* **REQUIRED WORK**
Repeat the listing exactly, line by line, and leave the pictures behind.

* **RECORDED DATA**
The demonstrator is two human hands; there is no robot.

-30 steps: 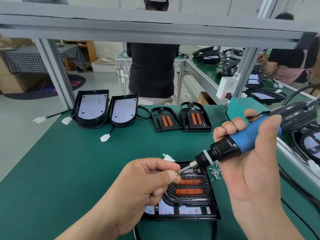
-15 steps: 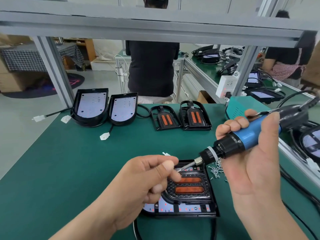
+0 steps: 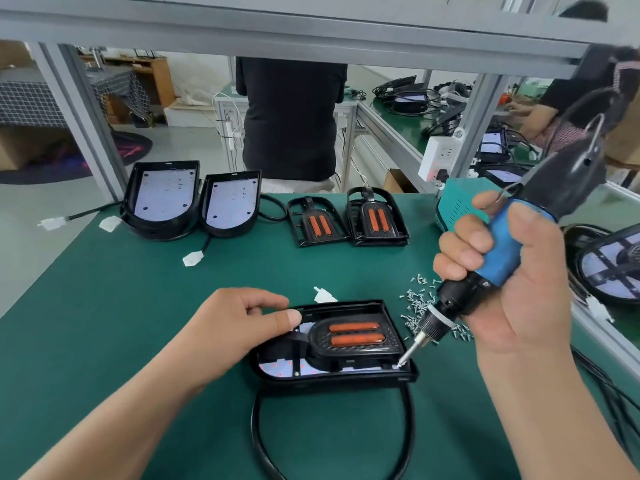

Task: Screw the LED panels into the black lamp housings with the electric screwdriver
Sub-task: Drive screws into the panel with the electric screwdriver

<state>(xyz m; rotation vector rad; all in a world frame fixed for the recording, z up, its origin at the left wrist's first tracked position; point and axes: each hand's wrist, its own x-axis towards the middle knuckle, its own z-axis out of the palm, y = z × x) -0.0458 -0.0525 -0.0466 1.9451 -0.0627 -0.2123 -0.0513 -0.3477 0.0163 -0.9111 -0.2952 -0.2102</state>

* **RESULT FOR THIS EXERCISE**
The demonstrator is two human hands; there is no robot.

-30 steps: 
-15 steps: 
+0 steps: 

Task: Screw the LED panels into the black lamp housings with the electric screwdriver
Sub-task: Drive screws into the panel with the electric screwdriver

<state>(xyz m; rotation vector rad; all in a world frame fixed for the recording, z up, its origin at the left wrist's first tracked position; point and axes: each hand's wrist, its own x-axis towards the middle knuckle, its own z-axis out of the palm, y = z × x) -0.0458 -0.0525 -0.0466 1.9451 -0.0627 -0.2123 -0.0513 -0.3477 0.0163 -0.9111 -0.2952 -0.2102</state>

No other output belongs with this exercise.